What to produce: When you repeat the listing, keep every character as it is.

Supplied data:

Start of Block

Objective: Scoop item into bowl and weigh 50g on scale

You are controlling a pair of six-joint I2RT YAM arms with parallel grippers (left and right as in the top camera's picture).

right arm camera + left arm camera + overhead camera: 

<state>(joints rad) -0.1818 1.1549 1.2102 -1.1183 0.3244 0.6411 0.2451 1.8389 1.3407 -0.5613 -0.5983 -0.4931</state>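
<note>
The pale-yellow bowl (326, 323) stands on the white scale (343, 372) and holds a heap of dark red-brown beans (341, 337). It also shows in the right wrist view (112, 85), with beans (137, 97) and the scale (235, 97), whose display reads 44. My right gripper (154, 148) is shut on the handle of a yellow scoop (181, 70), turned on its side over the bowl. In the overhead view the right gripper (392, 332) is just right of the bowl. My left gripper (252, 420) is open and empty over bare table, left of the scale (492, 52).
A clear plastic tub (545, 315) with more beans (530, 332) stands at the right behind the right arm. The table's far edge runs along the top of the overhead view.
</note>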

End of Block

Exercise solution:
Objective: Scoop item into bowl and weigh 50g on scale

You are controlling a pair of six-joint I2RT YAM arms with parallel grippers (left and right as in the top camera's picture).

right arm camera + left arm camera + overhead camera: 

<state>(joints rad) -0.1818 1.1549 1.2102 -1.1183 0.3244 0.6411 0.2451 1.8389 1.3407 -0.5613 -0.5983 -0.4931</state>
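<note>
The pale-yellow bowl (326, 323) stands on the white scale (343, 372) and holds a heap of dark red-brown beans (341, 337). It also shows in the right wrist view (112, 85), with beans (137, 97) and the scale (235, 97), whose display reads 44. My right gripper (154, 148) is shut on the handle of a yellow scoop (181, 70), turned on its side over the bowl. In the overhead view the right gripper (392, 332) is just right of the bowl. My left gripper (252, 420) is open and empty over bare table, left of the scale (492, 52).
A clear plastic tub (545, 315) with more beans (530, 332) stands at the right behind the right arm. The table's far edge runs along the top of the overhead view.
</note>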

The exercise is done, with nothing more to add.